Pick every line from the data that holds the word "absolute".

▼

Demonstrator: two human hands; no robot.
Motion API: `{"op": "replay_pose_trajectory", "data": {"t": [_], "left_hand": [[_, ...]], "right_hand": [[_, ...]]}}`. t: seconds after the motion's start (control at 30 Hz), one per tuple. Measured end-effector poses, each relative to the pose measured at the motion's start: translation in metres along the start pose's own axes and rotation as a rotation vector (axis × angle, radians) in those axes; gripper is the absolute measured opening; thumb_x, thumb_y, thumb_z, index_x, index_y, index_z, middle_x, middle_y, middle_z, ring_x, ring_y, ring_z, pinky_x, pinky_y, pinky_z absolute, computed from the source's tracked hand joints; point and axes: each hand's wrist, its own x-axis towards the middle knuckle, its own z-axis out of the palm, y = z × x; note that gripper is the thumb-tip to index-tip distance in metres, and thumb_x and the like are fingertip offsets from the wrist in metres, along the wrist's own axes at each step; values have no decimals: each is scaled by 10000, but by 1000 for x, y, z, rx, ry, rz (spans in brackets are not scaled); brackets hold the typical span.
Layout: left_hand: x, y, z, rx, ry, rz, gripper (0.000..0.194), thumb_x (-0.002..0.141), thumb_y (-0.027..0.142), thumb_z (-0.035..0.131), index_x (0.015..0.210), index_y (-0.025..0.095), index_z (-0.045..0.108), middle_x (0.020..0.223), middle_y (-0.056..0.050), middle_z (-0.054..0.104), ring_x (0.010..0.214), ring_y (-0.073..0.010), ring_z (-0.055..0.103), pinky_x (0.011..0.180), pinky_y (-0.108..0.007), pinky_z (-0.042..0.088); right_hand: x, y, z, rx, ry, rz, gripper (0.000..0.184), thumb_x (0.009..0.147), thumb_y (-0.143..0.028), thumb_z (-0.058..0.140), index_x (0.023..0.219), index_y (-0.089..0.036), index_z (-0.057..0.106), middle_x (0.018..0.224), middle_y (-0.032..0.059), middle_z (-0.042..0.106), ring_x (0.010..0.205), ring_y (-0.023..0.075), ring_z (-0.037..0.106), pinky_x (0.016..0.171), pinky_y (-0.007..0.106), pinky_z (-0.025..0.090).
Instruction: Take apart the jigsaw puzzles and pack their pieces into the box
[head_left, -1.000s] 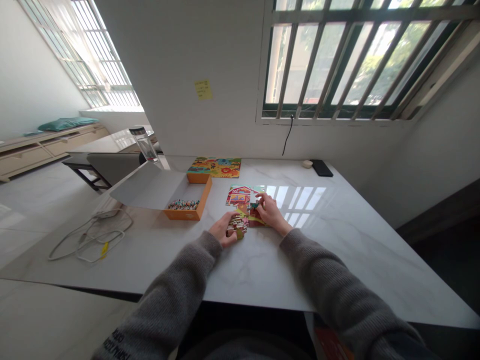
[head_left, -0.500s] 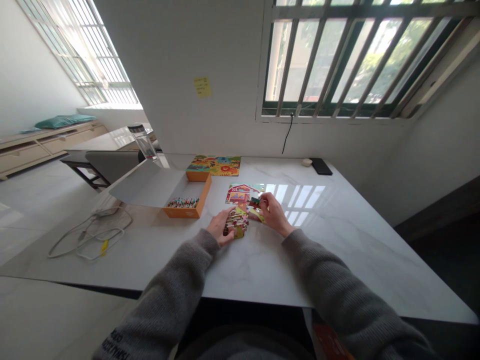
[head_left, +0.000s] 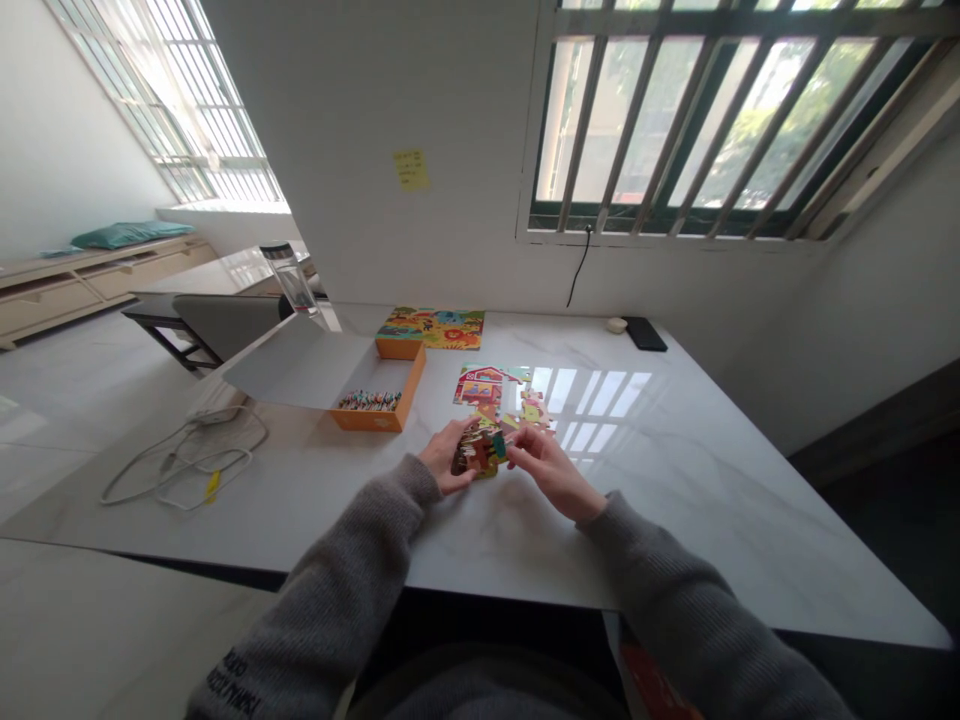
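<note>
Where fingers cover the puzzle: the left hand (head_left: 448, 458) hides the left side of the loose pile (head_left: 471, 458), and the tips of the right hand (head_left: 551, 470) hide part of the green piece (head_left: 500, 445); how many pieces lie there is too small to tell.
Out of frame: the near left and right ends of the worktop (head_left: 675, 500) are partly covered by the sleeves.
Change from half a second ago: the right hand has come nearer the pile with the green piece, and the pink and yellow section (head_left: 535, 410) now shows on the right.
Left hand: curved round the pile, thumb on the near side, fingers on the far side, grasping it.
Right hand: pinching the green piece at the pile's right side; whether that piece touches the pile, I cannot tell.
Puzzle: the red barn section (head_left: 480, 385) lies flat beyond the hands, around the worktop's middle; the right-hand section has knobbed, uneven edges.
Left of the puzzle: an orange box (head_left: 371, 422) holding many pieces stood on edge.
Far edge: a bright animal picture (head_left: 435, 328) lies flat there, behind the box.
Far right corner: a black phone (head_left: 645, 334) beside a small white object (head_left: 616, 325).
</note>
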Motion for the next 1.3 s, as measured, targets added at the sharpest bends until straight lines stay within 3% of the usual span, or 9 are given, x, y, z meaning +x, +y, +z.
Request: {"op": "replay_pose_trajectory", "data": {"t": [0.17,0.37,0.53,0.67,0.77,0.87,1.03,1.2,1.3], "left_hand": [[-3,7,-6,45,-82,-53,1120,561,339,829,1499,218,228,1339,-142,485,1248,-371,505,1053,-556,410],[0,11,0,54,-51,-55,844,732,387,722,1449,209,315,1298,-136,521,1205,-337,538,1038,-527,423],[2,7,7,30,-3,-29,761,745,315,686,1424,210,358,1266,-130,541,1171,-313,553,1023,-495,445],[2,0,11,27,9,-16,790,709,299,695,1424,208,372,1233,-130,555,1136,-318,569,1004,-509,454],[2,-2,12,44,12,-5,785,703,264,670,1427,209,371,1220,-127,561,1105,-315,583,980,-513,468],[2,-2,11,54,19,21,773,696,226,652,1419,203,379,1202,-127,566,1094,-314,589,967,-506,484],[2,1,11,54,14,40,768,698,203,641,1420,206,379,1191,-120,568,1077,-299,602,966,-492,502],[2,-2,12,54,23,40,784,696,198,649,1426,227,366,1183,-113,567,1072,-295,608,965,-490,514],[2,-6,13,53,9,42,810,698,221,665,1439,238,339,1206,-117,560,1092,-302,603,975,-502,505]], "right_hand": [[-4,13,5,-211,-19,3,245,842,-385,640,763,-196,507,700,-35,530,639,121,483,595,255,383],[-7,17,10,-600,0,-34,174,876,-269,563,733,-204,488,689,-17,566,631,139,493,596,262,361],[-3,14,1,-748,7,-44,151,873,-265,574,765,-207,487,682,-19,567,608,142,501,578,259,371],[15,13,-21,-920,110,-228,49,910,-215,506,902,-193,549,850,50,622,830,207,573,763,332,462],[31,18,-34,-1132,138,-321,195,911,-235,544,1095,-177,570,1115,127,612,1098,280,517,961,414,429],[42,26,-41,-1273,95,-238,397,875,-298,630,1239,-165,541,1234,168,550,1154,319,477,992,454,416],[52,32,-45,-1209,54,-152,395,786,-316,735,1130,-173,602,1126,135,512,1104,301,479,951,436,442],[54,32,-48,-966,14,-293,40,894,-238,557,904,-201,569,951,53,528,904,209,513,830,362,459],[49,26,-48,-783,81,-276,184,969,-293,442,832,-205,528,815,13,531,770,174,500,723,316,440]]}}
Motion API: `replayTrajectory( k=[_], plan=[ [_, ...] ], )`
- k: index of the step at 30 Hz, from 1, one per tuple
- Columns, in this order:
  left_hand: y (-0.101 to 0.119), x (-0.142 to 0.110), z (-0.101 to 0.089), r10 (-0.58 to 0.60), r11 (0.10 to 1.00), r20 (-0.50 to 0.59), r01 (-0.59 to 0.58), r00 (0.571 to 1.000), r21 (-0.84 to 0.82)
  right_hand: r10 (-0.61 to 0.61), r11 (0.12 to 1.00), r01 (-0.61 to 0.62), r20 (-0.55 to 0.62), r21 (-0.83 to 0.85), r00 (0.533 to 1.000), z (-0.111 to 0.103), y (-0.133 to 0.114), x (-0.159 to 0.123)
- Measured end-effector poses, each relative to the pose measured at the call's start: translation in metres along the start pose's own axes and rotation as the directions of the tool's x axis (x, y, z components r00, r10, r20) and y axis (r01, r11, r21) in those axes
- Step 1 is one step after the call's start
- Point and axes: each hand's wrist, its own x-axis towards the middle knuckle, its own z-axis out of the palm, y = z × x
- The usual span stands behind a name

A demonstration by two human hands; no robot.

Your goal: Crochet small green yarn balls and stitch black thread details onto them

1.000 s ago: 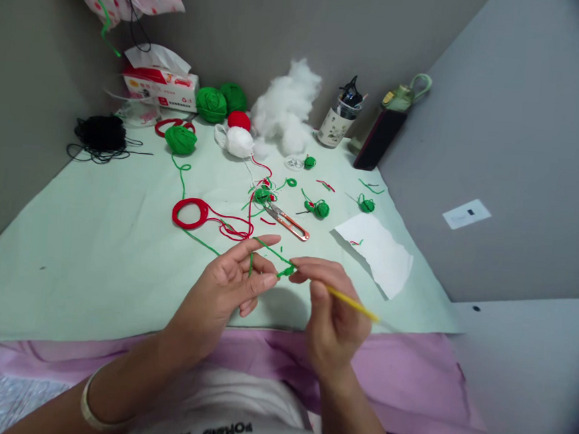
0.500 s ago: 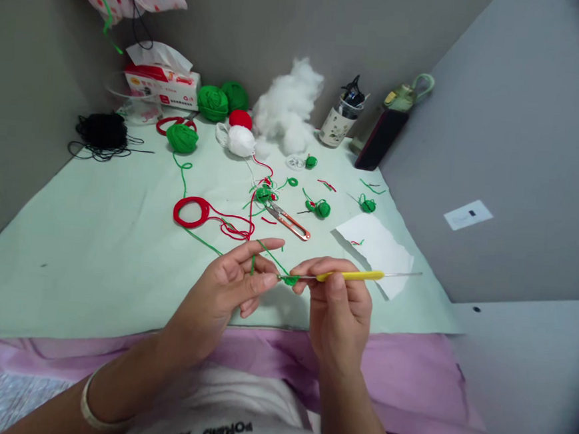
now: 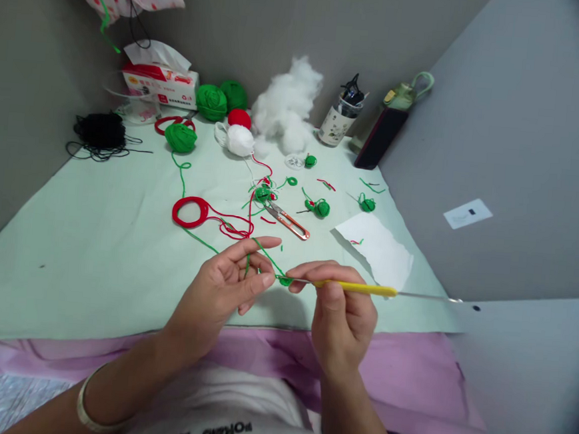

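My right hand (image 3: 343, 311) grips a crochet hook (image 3: 368, 289) by its yellow handle, the shaft pointing left. A small piece of green crochet (image 3: 285, 281) sits at the hook's left end, between the hands. My left hand (image 3: 221, 285) pinches the end of that work with thumb and fingers. Green yarn (image 3: 269, 254) passes over its raised index finger and slants down to the hook. From the left hand the strand trails back over the table toward a green yarn ball (image 3: 180, 138).
A coil of red yarn (image 3: 190, 212) and orange thread snips (image 3: 289, 221) lie beyond my hands. Torn white paper (image 3: 377, 251) is at the right. Farther back stand white stuffing (image 3: 288, 106), a tissue box (image 3: 162, 84), a pen cup (image 3: 338, 120) and a dark phone (image 3: 380, 138).
The crochet hook has swung to a flatter angle, and its far end reaches farther right. My right hand has turned and shifted slightly. My left hand keeps its pinch.
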Motion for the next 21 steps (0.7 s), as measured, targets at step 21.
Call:
replayTrajectory(
  k=[21],
  plan=[
    [-0.002, -0.001, 0.007, -0.144, 0.962, 0.048, 0.151, 0.988, -0.227, -0.370, 0.592, 0.495, 0.331, -0.636, 0.868, -0.003, 0.009, -0.016]
  ],
)
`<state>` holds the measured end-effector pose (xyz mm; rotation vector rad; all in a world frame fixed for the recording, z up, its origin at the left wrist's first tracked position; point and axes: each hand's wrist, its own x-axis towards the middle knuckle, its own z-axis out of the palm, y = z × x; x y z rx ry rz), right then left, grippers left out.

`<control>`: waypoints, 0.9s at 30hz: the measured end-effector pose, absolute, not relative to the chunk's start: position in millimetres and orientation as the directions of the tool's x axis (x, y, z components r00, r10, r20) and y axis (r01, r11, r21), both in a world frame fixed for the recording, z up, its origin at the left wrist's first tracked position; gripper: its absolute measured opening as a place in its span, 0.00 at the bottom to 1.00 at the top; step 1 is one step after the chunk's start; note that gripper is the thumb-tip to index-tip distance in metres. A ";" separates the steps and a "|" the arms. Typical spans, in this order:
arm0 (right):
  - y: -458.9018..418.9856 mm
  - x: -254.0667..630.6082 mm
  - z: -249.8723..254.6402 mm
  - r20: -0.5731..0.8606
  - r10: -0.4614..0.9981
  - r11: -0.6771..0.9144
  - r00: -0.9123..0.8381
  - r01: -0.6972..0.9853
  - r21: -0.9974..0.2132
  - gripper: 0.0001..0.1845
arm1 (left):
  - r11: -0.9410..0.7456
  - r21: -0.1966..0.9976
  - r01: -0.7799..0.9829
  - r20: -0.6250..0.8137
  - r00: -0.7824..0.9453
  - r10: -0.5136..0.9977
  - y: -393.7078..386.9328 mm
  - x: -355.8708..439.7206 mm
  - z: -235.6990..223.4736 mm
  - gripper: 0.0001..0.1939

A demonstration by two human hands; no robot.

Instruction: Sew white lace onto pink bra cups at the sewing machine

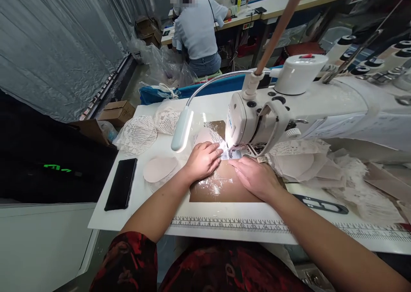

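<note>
My left hand lies flat, fingers stretched toward the needle, on a pale lace piece beside the presser foot. Just right of it, my right hand rests low over the brown sheet, its fingers closed together and their tips close to the foot. Whatever those fingers pinch is hidden or too small to make out. A white sewing machine stands over the work, and its lit needle area is partly covered by my fingers.
A lamp on a bent neck hangs left of the needle. Lace cups, a beige oval pad and a black phone lie at left. Fabric pieces and a dark flat tool lie at right. A co-worker sits ahead.
</note>
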<state>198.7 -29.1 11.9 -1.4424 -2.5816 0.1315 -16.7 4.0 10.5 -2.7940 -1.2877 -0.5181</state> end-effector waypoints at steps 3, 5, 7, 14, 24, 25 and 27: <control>-28.2 200.2 10.3 0.129 0.852 0.523 -0.507 0.831 -0.188 0.21 | -0.610 0.138 0.780 0.307 0.552 0.775 6.8 -19.8 9.2 0.18; -27.7 201.3 8.8 0.141 0.848 0.530 -0.512 0.825 -0.197 0.20 | -0.571 0.154 0.806 0.310 0.509 0.803 8.7 -21.8 8.0 0.17; -26.8 202.5 7.0 0.151 0.844 0.537 -0.515 0.819 -0.203 0.20 | -0.530 0.166 0.831 0.305 0.468 0.829 10.2 -23.4 7.5 0.17; -22.2 205.9 2.1 0.195 0.810 0.586 -0.553 0.781 -0.216 0.21 | -0.404 0.203 0.892 0.218 0.361 0.907 0.2 -45.2 36.6 0.23; -23.9 205.0 7.4 0.211 0.805 0.592 -0.555 0.772 -0.231 0.21 | 0.133 0.017 0.991 0.013 -0.134 0.991 -66.9 -141.1 62.8 0.09; -23.7 205.0 6.9 0.211 0.805 0.592 -0.554 0.772 -0.231 0.21 | 0.131 0.020 0.991 0.005 -0.131 0.991 -74.5 -144.0 60.8 0.07; -23.4 205.0 5.9 0.203 0.807 0.589 -0.554 0.774 -0.232 0.21 | 0.116 0.062 0.991 -0.008 -0.115 0.993 -89.8 -145.3 60.3 0.06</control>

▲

▶ **RESULT**
Motion API: `{"op": "replay_pose_trajectory", "data": {"t": [_], "left_hand": [[_, ...]], "right_hand": [[_, ...]]}}`. t: seconds after the motion's start (control at 30 Hz), one per tuple. Measured end-effector poses, each relative to the pose measured at the motion's start: translation in metres along the start pose's own axes and rotation as a rotation vector (axis × angle, radians) in those axes; gripper is the absolute measured opening; thumb_x, thumb_y, thumb_z, index_x, index_y, index_z, middle_x, middle_y, middle_z, ring_x, ring_y, ring_z, pinky_x, pinky_y, pinky_z absolute, computed from the source's tracked hand joints; point and axes: each hand's wrist, its own x-axis towards the middle knuckle, its own z-axis out of the palm, y = z × x; note that gripper is the thumb-tip to index-tip distance in metres, and thumb_x and the like are fingertip offsets from the wrist in metres, along the wrist's own axes at each step; values have no decimals: each is scaled by 10000, but by 1000 for x, y, z, rx, ry, rz (spans in brackets are not scaled); brackets hold the typical span.
`<control>`: waypoints, 0.9s at 30hz: the measured end-effector pose, absolute, not relative to the chunk's start: position in millimetres and orientation as the directions of the tool's x axis (x, y, z components r00, r10, r20) and y axis (r01, r11, r21), both in a world frame fixed for the recording, z up, its origin at the left wrist's first tracked position; gripper: its absolute measured opening as a place in its span, 0.00 at the bottom to 1.00 at the top; step 1 is one step after the chunk's start; note that gripper is the thumb-tip to index-tip distance in metres. A ";" separates the steps and a "|" the arms. Typical spans, in this order:

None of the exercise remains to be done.